Have doctors turned prescriptors?
By eileenleyva
@eileenleyva (27560)
Philippines
November 1, 2012 6:50pm CST
A friend recently received a shock: his cardiologist wants him to get an angiogram, that is, after almost a year of working his heart out to be better, with so many prescribed medicines. My friend took the meds religiously, managed his food intake, exercised, and had enough rest. Yet, his heart palpitated fast, prompting him to seek his doctor's care, only to be told that an angiogram is necessary, then angioplasty, and judging from the result of the 2d Echo, a heart transplant is eventual.
Ain't that a shock? My friend turned pale, of course, how could he not, his heart was rendered useless! He left his cardiologist thinking he would prove all the things he said wrong.

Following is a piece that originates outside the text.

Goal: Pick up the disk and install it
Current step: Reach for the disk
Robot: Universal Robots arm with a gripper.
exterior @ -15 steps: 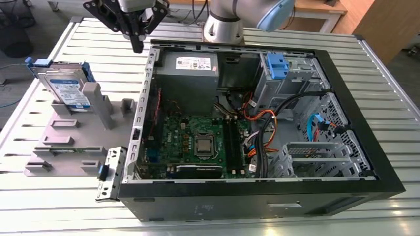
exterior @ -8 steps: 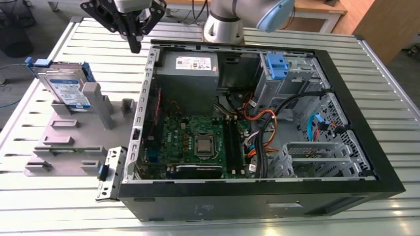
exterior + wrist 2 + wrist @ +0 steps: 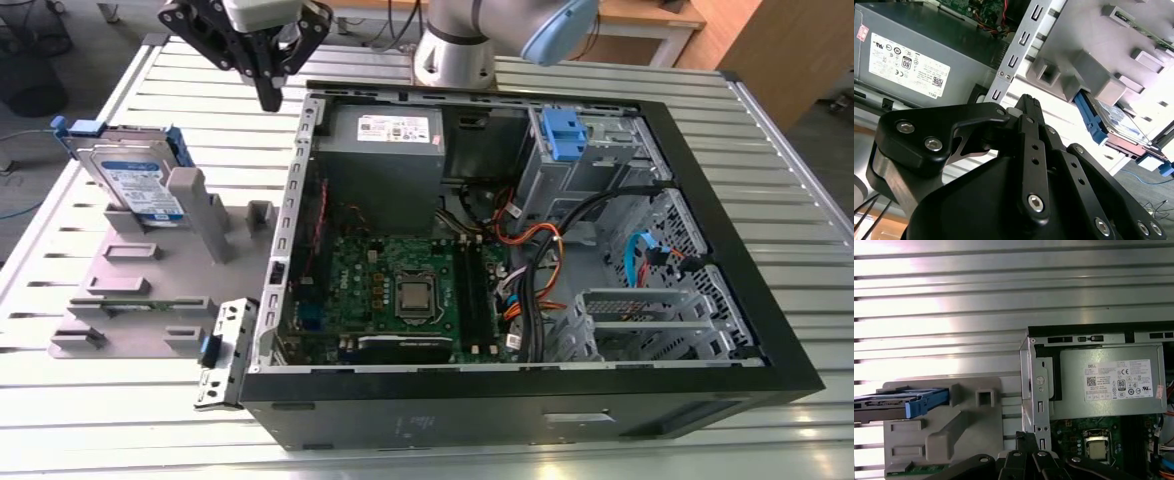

So he sought another opinion, from an old doctor who listened to him and watched him tell his story. The old doctor didn't look old at all, actually, and that was what he told my friend, and all his patients for that matter: many doctors now have become prescriptors of medicine instead of being the healers they took an oath they would be. He explained that the meds he was given initially, for his heart, was causing damage to other organs in the body, and that is why he was not getting better. The doctor proceeded to give him healing meds, a particular diet, and advised him to get sunshine at least an hour and a half in the morning.
Well, now, my friend's face is glowing.